- [Prompt]:
Here you must reproduce each line of the data exactly.
── The data ──
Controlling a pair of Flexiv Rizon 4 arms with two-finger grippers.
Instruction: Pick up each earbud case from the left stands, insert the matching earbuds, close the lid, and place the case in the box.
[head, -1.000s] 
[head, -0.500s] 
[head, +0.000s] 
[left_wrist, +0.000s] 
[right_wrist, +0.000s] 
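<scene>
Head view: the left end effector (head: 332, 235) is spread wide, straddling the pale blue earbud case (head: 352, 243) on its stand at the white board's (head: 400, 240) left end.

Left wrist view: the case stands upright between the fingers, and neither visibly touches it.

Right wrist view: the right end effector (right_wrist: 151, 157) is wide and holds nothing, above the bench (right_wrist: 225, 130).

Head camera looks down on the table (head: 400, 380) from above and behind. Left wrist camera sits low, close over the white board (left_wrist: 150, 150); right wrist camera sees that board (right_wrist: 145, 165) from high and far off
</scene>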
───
- [Exercise result]:
Controlling a pair of Flexiv Rizon 4 arms with two-finger grippers.
Instruction: Pick up each earbud case from the left stands, insert the matching earbuds, close the lid, and place the case in the box.
[head, -1.000s] 
[head, -0.500s] 
[head, +0.000s] 
[left_wrist, +0.000s] 
[right_wrist, +0.000s] 
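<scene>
Head view: the left end effector (head: 332, 235) is spread wide, straddling the pale blue earbud case (head: 352, 243) on its stand at the white board's (head: 400, 240) left end.

Left wrist view: the case stands upright between the fingers, and neither visibly touches it.

Right wrist view: the right end effector (right_wrist: 151, 157) is wide and holds nothing, above the bench (right_wrist: 225, 130).

Head camera looks down on the table (head: 400, 380) from above and behind. Left wrist camera sits low, close over the white board (left_wrist: 150, 150); right wrist camera sees that board (right_wrist: 145, 165) from high and far off
</scene>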

The response to this exercise is complete.